Before we get into the details of rustc_codegen_nvvm, we obviously need to explain what a codegen backend is!

Custom codegen backends are rustc’s answer to “well what if I want Rust to compile to X?”. This is a problem that comes up in many situations, especially conversations of “well LLVM cannot target this, so we are screwed”. To solve this problem, rustc decided to incrementally decouple itself from being attached/reliant on LLVM exclusively.

Previously, rustc only had a single codegen backend, the LLVM codegen backed. This translated MIR directly to LLVM IR. This is great if you just want to support LLVM, but LLVM is not perfect, and inevitably you will hit limits to what LLVM is able to do. Or, you may just want to stop using LLVM, LLVM is not without problems (it is often slow, clunky to deal with, and does not support a lot of targets).

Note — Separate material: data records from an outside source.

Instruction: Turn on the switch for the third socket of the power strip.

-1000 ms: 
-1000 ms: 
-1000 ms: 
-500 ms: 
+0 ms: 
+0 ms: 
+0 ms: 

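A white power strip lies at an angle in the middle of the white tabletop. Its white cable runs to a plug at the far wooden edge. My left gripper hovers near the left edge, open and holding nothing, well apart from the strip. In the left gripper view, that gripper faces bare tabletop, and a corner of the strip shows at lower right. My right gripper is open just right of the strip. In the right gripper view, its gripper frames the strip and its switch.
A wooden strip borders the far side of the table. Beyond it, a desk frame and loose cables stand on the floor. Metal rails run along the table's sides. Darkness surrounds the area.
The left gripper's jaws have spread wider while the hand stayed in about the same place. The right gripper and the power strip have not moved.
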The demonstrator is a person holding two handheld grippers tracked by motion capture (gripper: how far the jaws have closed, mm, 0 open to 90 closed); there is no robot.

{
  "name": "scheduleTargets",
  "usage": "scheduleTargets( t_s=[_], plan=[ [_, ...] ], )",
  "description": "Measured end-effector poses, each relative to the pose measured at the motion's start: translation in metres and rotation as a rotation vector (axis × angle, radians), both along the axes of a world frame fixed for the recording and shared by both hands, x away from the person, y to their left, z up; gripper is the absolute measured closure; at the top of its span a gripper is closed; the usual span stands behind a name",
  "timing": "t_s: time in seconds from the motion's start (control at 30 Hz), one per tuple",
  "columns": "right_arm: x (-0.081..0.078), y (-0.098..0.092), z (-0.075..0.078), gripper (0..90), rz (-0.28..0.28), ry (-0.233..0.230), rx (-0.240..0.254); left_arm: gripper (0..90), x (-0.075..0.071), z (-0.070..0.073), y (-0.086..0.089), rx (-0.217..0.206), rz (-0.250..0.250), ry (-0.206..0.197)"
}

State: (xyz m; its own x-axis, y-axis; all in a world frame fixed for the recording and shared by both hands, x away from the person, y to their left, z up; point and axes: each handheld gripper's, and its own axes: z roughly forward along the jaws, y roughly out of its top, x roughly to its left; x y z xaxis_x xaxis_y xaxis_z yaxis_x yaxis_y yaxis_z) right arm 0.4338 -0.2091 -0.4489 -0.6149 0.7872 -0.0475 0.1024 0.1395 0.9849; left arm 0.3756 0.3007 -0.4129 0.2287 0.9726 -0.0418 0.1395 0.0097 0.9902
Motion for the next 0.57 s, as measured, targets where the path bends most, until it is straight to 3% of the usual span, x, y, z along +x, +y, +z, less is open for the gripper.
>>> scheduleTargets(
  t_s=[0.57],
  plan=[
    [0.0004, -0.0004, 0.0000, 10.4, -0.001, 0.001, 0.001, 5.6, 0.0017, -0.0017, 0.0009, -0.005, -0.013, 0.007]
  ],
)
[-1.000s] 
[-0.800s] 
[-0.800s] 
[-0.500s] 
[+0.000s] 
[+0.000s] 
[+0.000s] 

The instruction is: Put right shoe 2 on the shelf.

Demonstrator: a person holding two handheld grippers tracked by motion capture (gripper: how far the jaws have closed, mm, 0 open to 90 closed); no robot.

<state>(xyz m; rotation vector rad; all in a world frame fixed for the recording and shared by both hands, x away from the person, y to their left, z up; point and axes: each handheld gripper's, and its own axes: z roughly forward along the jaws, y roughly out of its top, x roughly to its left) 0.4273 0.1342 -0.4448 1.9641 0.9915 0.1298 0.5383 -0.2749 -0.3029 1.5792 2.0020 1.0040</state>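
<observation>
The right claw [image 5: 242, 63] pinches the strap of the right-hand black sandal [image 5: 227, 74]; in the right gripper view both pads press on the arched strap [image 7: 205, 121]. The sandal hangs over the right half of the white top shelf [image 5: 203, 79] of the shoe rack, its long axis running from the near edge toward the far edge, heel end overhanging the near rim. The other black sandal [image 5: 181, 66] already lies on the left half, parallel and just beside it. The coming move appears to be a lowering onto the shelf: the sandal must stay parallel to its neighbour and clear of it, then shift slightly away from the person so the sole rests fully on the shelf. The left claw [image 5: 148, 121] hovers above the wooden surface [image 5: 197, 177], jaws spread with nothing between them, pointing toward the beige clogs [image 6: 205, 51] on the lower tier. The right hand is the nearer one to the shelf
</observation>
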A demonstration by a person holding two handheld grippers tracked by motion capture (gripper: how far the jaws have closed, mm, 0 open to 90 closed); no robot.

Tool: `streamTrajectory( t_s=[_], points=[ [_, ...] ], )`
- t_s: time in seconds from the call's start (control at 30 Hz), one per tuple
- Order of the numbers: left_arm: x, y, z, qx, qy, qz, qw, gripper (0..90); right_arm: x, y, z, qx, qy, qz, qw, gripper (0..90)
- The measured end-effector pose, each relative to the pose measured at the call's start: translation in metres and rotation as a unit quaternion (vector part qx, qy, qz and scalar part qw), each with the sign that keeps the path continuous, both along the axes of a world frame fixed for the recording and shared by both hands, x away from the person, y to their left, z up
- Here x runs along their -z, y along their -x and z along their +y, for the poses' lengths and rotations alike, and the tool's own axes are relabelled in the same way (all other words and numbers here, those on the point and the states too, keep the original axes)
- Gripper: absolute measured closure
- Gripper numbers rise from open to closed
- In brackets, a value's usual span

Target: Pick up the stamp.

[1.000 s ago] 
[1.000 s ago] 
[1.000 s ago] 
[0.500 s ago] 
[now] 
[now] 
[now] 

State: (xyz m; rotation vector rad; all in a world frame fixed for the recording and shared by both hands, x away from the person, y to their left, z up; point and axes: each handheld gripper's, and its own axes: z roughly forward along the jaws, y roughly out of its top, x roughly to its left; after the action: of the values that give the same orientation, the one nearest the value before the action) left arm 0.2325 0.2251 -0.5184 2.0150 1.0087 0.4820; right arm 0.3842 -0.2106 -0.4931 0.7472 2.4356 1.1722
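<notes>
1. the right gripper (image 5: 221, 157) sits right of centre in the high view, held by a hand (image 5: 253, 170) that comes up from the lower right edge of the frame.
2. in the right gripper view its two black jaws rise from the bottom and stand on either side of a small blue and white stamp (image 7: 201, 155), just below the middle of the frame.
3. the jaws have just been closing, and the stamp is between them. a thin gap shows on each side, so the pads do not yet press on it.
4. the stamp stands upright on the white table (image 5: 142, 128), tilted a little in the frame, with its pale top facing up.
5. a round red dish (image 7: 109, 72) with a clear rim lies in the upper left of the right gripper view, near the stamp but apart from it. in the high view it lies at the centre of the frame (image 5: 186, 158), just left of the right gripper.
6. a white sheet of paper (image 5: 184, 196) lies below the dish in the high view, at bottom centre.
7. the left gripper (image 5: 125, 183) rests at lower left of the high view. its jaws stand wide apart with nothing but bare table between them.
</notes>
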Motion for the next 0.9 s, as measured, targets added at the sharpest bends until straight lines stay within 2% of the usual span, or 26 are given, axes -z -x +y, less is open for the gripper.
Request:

Nowadays, rustc is almost fully decoupled from LLVM and it is instead generic over the codegen backend used. rustc instead uses a system of codegen backends that implement traits and then get loaded as dynamically linked libraries. This allows Rust to compile to virtually anything with a surprisingly small amount of work. At the time of writing, there are five publicly known codegen backends that exist:

  • rustc_codegen_cranelift
  • rustc_codegen_llvm
  • rustc_codegen_gcc
  • rustc_codegen_spirv
  • rustc_codegen_nvvm, obviously the best codegen ;)

rustc_codegen_cranelift targets the cranelift backend, which is a codegen backend written in Rust that is faster than LLVM but does not have many optimizations compared to LLVM. rustc_codegen_llvm is obvious, it is the backend almost everybody uses which targets LLVM. rustc_codegen_gcc targets GCC (GNU Compiler Collection) which is able to target more exotic targets than LLVM, especially for embedded. rustc_codegen_spirv targets the SPIR-V (Standard Portable Intermediate Representation 5) format, which is a format mostly used for compiling shader languages such as GLSL or WGSL to a standard representation that Vulkan/OpenGL can use, the reasons why SPIR-V is not an alternative to CUDA/rustc_codegen_nvvm have been covered in the FAQ.

Finally, we come to the star of the show, rustc_codegen_nvvm. This backend targets NVVM IR for compiling Rust to GPU kernels that can be run by CUDA. What NVVM IR/libNVVM are has been covered in the CUDA section.

rustc_codegen_ssa

rustc_codegen_ssa is the central crate behind every single codegen backend and does much of the hard work. It abstracts away the MIR lowering logic so that custom codegen backends only have to implement some traits and the SSA codegen does everything else. For example:

  • A trait for getting a type like an integer type.
  • A trait for optimizing a module.
  • A trait for linking everything.
  • A trait for declaring a function.

And so on. You will find an SSA codegen trait in almost every file.